Pizzacıdan dönmemiz üzerinden neredeyse bir hafta geçmişti. Tur yakında başlayacağı için, çocuklar yavaş yavaş Londra'ya dönmeye başlamıştı. Sanırım Harry dışında hepsi buradaydı, gerçi kıvırcık Los Angeles'tan ayrılamıyordu; orayı evi gibi benimsemiş olmalıydı. Hepsini çok özlemiştim ve en kısa zamanda buluşmayı çok istiyordum, tabii Zayn de isterse; yani bir fikir ortaya atmaya pek cesaret edemiyordum. Bu aralar çok huysuzdu ve..bu biraz ürkütücü olabiliyordu. Mesela sabah bana haber vermeden gitmişti ve sorduğumda ise olduğu yerin adını vermek yerine, 'Dışarıdayım.' demekle yetinmişti. İç çekerek ojemin kurumasını bekliyordum, emin olduktan sonra ayağa kalkıp dolabımızı açtım ve havaya uygun olabilecek parçaları elime aldıktan sonra oyalanarak üstüme geçirdim. Çantamı doldurduktan sonra, dışarıdan gelen araba seslerini umursamadan aynada kendime baktım.
Aşağıya inmeye başladığımda dışarıdan birkaç gülüşüme sesi geliyordu, kaşlarım hafif çatılmıştı. Zayn kimi getirmişti acaba? Ya da gelen o muydu?
Merakla kapıya ilerleyerek kapıyı açtığımda, Zayn hissetmiş olmalı ki hemen başını bana çevirdi. Yanında arkası dönük olmasına rağmen tanıyabildiğim Louis vardı. Yanlarına gidip gitmemek arasında kalmışken pes ederek yanlarına ilerledim.

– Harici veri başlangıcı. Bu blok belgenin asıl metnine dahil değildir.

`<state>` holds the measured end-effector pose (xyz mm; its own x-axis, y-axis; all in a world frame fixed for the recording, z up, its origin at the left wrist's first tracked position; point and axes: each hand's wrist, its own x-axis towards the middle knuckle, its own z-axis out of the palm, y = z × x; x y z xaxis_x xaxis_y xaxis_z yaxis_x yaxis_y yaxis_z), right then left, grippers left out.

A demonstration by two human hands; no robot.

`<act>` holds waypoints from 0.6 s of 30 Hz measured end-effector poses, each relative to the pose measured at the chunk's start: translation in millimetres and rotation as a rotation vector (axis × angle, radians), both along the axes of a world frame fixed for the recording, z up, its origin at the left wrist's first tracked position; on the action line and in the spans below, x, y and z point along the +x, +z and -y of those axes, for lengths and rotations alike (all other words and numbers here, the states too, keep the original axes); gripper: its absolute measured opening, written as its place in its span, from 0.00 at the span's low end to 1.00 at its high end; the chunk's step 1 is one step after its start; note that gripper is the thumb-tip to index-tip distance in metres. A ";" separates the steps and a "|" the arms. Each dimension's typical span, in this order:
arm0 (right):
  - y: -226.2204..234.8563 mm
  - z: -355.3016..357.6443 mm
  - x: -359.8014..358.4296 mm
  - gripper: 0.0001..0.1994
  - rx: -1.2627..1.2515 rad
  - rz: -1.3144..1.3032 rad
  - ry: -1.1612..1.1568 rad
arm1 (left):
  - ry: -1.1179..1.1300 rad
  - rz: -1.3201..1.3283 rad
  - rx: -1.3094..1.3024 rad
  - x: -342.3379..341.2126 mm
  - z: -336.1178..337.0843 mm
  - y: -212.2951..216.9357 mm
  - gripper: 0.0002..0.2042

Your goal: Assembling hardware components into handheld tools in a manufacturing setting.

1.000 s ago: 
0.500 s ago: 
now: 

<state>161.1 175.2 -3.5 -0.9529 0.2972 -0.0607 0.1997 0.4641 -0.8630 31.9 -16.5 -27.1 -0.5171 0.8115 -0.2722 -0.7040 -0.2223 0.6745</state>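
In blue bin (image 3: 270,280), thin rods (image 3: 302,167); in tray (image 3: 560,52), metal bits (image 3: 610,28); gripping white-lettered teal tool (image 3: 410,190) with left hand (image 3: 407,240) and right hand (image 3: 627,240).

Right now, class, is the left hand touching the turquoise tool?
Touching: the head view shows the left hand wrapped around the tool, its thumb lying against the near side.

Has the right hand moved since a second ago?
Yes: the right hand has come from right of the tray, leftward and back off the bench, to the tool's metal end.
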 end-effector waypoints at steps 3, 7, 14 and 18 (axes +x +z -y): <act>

"Hey, selam Louis." diyerek elimi kaldırıp selam verdiğimde gülümseyerek Zayn'le muhabbet etmeyi kesti ve uzanıp bana bir kucaklaşma verdi. Zayn'in varlığı ile ortamdaki gerginlik devam ediyor gibiydi; ama en azından birisinin bana şefkat göstermesi sanırım ihtiyacım olan şeydi.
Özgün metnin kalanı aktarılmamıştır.